C-257/01, Schengen comitologie, arrest van 18 januari 2005

Contentverzamelaar

C-257/01, Schengen comitologie, arrest van 18 januari 2005

Signaleringsfiche
Arrest van het Hof van Justitie van 18 januari 2005, zaak C-257/01, Commissie tegen Raad

Betrokken departementen
Alle ministeries

Sleutelwoorden
Visumbeleid - controle en bewaking aan grenzen - artikel 202 EG - comitologie - uitvoeringsbevoegdheden Raad - Verordening 789/2001 en 790/2001

Beleidsrelevantie
Het Hof blijkt bereid te zijn te accepteren dat de Raad onder omstandigheden uitvoeringsbevoegdheden aan zich houdt en niet in het kader van de comitologie aan de Commissie toebedeelt. Niet alle omstandigheden waar het Hof zich in het onderhavige arrest op heeft gebaseerd doen zich op dit moment echter nog voor.

Samenvatting van feiten, redenering en dictum
In 2001 nam de Raad twee verordeningen aan die de grondslag boden voor wijzigingen van het gemeenschappelijk handboek buitengrenzen en de gemeenschappelijke visuminstructie. Nederland heeft ingestemd met deze verordeningen. Tegelijkertijd heeft Nederland een verklaring afgelegd luidende dat als de Commissie tegen deze besluiten juridische stappen zou nemen, Nederland deze zou steunen. Dit vanuit de opvatting dat het Comitologiebesluit 1999 zoveel mogelijk moet worden nageleefd door de uitvoeringsbevoegdheden daar te beleggen waar ze het beste kunnen worden uitgeoefend: in het gegeven geval bij de Commissie. Nederland heeft dan ook ten gunste van de Commissie geïntervenieerd in deze procedure.

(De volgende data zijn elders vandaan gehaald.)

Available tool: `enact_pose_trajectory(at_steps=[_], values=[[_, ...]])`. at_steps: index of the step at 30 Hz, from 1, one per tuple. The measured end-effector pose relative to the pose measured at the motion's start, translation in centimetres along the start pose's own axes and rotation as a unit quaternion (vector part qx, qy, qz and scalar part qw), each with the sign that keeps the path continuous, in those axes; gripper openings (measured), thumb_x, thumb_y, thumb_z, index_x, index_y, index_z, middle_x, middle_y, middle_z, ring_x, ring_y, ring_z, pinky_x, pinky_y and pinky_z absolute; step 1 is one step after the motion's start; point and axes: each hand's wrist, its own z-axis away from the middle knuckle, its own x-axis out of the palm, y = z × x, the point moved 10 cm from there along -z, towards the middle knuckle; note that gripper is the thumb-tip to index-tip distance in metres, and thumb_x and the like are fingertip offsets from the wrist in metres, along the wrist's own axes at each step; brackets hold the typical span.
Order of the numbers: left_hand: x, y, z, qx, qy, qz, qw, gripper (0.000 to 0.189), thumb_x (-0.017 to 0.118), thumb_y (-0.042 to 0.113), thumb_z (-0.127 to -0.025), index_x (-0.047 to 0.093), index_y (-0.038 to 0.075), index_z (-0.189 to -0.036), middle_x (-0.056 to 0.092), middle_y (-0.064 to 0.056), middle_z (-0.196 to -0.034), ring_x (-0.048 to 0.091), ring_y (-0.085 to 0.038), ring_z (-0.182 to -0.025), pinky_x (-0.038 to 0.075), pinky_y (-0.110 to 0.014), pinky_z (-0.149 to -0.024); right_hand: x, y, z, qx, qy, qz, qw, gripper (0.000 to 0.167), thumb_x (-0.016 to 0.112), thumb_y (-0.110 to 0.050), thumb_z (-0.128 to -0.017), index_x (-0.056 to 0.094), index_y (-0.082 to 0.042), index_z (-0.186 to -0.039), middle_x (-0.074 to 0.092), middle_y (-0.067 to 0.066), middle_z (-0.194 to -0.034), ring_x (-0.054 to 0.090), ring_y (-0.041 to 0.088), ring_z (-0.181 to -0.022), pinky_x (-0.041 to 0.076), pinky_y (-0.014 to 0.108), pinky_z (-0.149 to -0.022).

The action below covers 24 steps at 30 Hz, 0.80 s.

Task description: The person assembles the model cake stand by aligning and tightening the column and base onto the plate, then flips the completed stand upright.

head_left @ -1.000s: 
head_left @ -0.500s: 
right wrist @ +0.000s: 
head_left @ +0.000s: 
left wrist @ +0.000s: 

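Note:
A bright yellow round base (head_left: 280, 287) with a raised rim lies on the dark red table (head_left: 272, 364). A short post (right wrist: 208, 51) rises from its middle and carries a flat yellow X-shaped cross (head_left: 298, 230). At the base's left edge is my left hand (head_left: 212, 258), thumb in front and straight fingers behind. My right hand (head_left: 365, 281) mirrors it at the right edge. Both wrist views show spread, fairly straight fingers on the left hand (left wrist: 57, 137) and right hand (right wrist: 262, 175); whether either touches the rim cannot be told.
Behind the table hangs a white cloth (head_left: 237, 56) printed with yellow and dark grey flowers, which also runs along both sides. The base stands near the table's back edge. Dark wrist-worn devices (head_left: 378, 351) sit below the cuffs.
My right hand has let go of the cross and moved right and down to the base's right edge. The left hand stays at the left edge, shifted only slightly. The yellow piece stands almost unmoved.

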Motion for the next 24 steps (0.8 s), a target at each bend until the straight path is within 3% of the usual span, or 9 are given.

  • Echter, het Hof was van mening dat de Raad in deze bijzondere overgangssituatie terecht de bevoegdheden aan zich zelf had voorbehouden. Ter ondersteuning van zijn oordeel wijst het Hof op de volgende omstandigheden:de grotere rol van de lidstaten op het terrein van visa en grensbewaking;
  • de gevoeligheid van die beleidsterreinen, met name wanneer het gaat om de politieke relaties met derde landen;
  • het gaat slechts om enkele bepalingen van het handboek en de visuminstructie, die bovendien door de lidstaten zelf gewijzigd konden worden door een eenvoudige mededeling van wijzigingen in nationale situaties, zonder dat de rechten van burgers in het kader van Schengen werden beperkt en zonder dat per se een uniforme procedure nodig is voor de desbetreffende mededelingen van de lidstaten, en
  • de lidstaten hadden op die terreinen een initiatiefrecht naast de Commissie (tot 2004).

Korte analyse
Uit de redenering van het Hof kan worden afgeleid dat een Raadsbesluit als het onderhavige waarbij de Raad uitvoeringsbevoegdheden op het gebied van Schengen aan zich houdt, onder de huidige omstandigheden mogelijk niet meer zou kunnen worden genomen. Een van de omstandigheden waar het Hof zich op baseerde, te weten het initiatiefrecht van de lidstaten op het gebied van visa en migratie, is immers per 1 mei 2004 vervallen door het mechanisme dat in het Verdrag van Amsterdam is opgenomen (zie artikel 67 EG).

Voorstel voor behandeling
Het fiche wordt ter informatie toegestuurd aan alle ministers.